No, you’re not seeing things… my thermometer, on a fairly overcast February 25th, reads 60 degrees! If we feel confused by the record high temperatures this winter, just imagine how our gardens are feeling. Although I’m thrilled that my heating bill has been super low, I hate to think I’ll be paying for it with the loss of some of my favorite plants in the landscape. With the mercury creeping toward 60 degrees today here in the Lakes Region of New Hampshire, you may actually see some spring bulbs beginning to poke their heads through the soil. Don’t panic, they should be fine even if Mother Nature drops another deep freeze on us. The foliage that emerges first is fairly hardy and can handle the cold temperatures while the flower buds remain protected underground.

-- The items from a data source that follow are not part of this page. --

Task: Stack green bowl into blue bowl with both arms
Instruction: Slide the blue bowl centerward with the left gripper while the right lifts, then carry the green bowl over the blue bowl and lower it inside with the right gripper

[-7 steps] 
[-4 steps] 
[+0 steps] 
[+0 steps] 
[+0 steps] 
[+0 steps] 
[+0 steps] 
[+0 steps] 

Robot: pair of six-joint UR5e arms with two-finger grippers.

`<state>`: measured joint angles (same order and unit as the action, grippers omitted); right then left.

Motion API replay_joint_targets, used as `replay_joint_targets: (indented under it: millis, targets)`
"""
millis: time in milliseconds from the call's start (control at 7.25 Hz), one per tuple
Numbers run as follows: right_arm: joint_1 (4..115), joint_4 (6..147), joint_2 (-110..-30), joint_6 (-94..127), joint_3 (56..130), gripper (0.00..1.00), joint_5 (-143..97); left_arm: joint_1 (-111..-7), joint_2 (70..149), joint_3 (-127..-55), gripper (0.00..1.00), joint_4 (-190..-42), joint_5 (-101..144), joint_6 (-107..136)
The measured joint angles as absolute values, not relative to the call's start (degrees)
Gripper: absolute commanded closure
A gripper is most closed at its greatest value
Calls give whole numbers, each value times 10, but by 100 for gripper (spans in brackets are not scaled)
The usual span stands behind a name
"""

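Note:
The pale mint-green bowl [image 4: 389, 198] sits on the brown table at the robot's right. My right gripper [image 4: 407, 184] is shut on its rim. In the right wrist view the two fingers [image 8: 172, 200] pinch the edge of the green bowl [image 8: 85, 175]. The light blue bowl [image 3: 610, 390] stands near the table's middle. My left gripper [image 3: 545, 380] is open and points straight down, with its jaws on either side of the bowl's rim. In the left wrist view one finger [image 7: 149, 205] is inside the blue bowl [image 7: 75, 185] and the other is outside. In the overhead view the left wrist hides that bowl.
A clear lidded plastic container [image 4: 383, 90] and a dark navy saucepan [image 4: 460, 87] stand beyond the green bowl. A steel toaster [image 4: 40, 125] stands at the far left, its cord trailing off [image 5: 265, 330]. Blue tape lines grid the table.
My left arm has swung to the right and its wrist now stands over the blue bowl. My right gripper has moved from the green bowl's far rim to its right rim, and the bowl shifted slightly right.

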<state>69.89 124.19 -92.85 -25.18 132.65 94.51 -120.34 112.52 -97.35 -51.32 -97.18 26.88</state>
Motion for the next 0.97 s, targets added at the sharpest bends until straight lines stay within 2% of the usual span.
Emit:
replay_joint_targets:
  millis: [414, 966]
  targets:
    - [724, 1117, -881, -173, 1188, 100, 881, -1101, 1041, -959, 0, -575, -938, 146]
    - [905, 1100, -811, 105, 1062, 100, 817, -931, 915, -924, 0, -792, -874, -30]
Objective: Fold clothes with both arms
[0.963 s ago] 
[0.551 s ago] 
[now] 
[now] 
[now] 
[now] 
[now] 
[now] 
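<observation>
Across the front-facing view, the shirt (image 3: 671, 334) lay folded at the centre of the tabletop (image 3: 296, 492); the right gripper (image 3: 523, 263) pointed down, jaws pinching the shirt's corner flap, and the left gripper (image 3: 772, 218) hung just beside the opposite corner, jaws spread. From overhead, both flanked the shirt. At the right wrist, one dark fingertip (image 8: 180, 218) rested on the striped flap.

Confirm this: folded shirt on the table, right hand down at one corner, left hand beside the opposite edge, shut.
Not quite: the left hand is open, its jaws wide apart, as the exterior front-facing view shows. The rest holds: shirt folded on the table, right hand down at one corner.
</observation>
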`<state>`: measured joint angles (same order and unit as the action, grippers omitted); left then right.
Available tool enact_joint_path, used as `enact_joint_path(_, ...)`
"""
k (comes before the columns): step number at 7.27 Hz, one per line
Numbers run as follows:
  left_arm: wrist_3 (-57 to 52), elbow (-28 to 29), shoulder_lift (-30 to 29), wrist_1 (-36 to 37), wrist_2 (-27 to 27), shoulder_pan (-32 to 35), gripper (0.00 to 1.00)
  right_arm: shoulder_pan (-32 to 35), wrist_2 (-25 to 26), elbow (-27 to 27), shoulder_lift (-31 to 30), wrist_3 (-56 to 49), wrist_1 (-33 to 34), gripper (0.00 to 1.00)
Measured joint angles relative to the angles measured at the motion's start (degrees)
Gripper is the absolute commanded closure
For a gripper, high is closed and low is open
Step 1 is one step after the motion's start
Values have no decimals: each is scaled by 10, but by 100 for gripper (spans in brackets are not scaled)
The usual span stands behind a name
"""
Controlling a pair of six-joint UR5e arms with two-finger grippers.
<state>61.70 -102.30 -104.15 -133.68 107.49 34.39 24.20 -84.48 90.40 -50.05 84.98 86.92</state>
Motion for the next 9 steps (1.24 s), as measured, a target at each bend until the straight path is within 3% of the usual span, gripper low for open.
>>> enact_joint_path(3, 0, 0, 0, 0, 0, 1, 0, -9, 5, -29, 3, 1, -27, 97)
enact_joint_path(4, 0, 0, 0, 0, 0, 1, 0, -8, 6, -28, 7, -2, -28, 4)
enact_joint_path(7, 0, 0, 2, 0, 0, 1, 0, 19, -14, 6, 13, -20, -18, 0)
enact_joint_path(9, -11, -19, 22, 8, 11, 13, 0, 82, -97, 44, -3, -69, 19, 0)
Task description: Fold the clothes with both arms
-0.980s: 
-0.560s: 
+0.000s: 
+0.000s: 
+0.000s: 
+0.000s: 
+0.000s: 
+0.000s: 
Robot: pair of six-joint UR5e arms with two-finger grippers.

We may however, lose plants to this freeze, thaw, refreeze pattern that we’ve been having lately, and the lack of snow cover doesn’t help at all. On one of these mild days take a stroll around your garden and check things out. If you notice any perennials beginning to push out new growth at this early date you can cover them with mulch or branches – a great use for the old Christmas tree! Check perennials and roses for signs of heaving when the weather is this warm. Gently press the crowns back into the ground and add a light mulch if possible. Be sure to uncover the plants when the temperature gets consistently warm to discourage the growth of mildew and fungus… you know… in the spring!
Native trees and shrubs usually survive these periods of extremely warm weather very well. If the dormancy requirements of the plants have been met then the warm weather may cause buds to swell or even flower. These could be damaged by another cold spell, which is certainly possible being that we haven’t yet turned the calendar on March!